[Data]

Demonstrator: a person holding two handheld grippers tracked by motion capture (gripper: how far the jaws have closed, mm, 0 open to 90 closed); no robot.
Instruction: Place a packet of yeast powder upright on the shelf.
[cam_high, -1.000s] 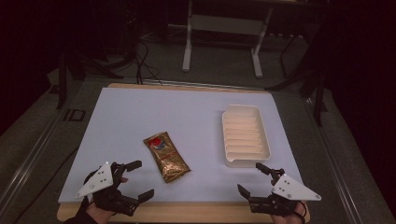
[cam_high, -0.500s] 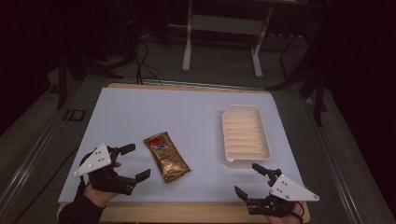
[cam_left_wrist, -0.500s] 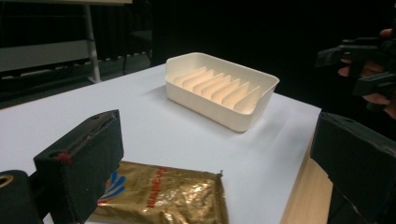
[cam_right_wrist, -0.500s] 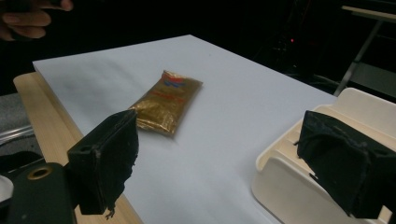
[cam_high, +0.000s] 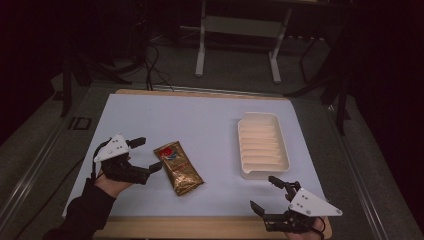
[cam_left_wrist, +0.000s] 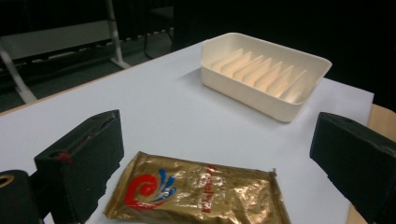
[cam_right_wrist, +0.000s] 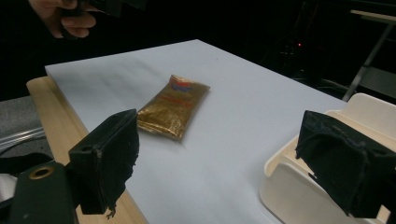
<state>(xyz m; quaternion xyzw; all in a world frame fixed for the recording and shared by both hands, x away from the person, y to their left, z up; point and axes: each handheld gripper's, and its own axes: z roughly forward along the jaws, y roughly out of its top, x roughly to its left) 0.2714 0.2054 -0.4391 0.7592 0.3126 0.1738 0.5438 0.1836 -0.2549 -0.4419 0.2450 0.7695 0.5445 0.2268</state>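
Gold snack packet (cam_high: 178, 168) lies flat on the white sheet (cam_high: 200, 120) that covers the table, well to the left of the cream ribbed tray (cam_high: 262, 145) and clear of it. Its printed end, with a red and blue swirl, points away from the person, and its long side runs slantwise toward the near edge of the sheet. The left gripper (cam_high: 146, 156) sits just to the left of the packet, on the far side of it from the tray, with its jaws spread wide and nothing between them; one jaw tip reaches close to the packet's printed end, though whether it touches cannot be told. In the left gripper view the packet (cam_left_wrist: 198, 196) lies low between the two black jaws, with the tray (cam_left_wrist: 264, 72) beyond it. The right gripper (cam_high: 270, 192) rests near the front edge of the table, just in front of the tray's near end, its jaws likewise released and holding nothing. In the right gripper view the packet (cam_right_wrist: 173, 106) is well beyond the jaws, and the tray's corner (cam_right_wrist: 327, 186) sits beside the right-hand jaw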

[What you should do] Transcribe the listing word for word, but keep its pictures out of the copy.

[Task answer]
Demonstrator: a person holding two handheld grippers tracked by motion capture (gripper: how far the jaws have closed, mm, 0 open to 90 closed); no robot.
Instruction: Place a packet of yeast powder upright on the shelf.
[cam_high, -1.000s] 
[cam_high, -0.500s] 
[cam_left_wrist, -0.500s] 
[cam_right_wrist, -0.500s] 
[cam_high, +0.000s] 
[cam_left_wrist, +0.000s] 
[cam_right_wrist, +0.000s] 
<state>(xyz m; quaternion xyzw; all in a world frame fixed for the recording and shared by both hands, x away from the person, y to their left, z up; point and axes: each handheld gripper's, and its own axes: z roughly forward along the jaws, y roughly out of its top, x roughly to its left) 0.2714 0.2054 -0.4391 0.7592 0.3126 0.1738 0.5438 0.1836 -0.2549 -0.4419 0.2450 0.7695 0.5445 0.2268</state>
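Gold snack packet (cam_high: 178, 168) lies flat on the white sheet (cam_high: 200, 120) that covers the table, well to the left of the cream ribbed tray (cam_high: 262, 145) and clear of it. Its printed end, with a red and blue swirl, points away from the person, and its long side runs slantwise toward the near edge of the sheet. The left gripper (cam_high: 146, 156) sits just to the left of the packet, on the far side of it from the tray, with its jaws spread wide and nothing between them; one jaw tip reaches close to the packet's printed end, though whether it touches cannot be told. In the left gripper view the packet (cam_left_wrist: 198, 196) lies low between the two black jaws, with the tray (cam_left_wrist: 264, 72) beyond it. The right gripper (cam_high: 270, 192) rests near the front edge of the table, just in front of the tray's near end, its jaws likewise released and holding nothing. In the right gripper view the packet (cam_right_wrist: 173, 106) is well beyond the jaws, and the tray's corner (cam_right_wrist: 327, 186) sits beside the right-hand jaw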

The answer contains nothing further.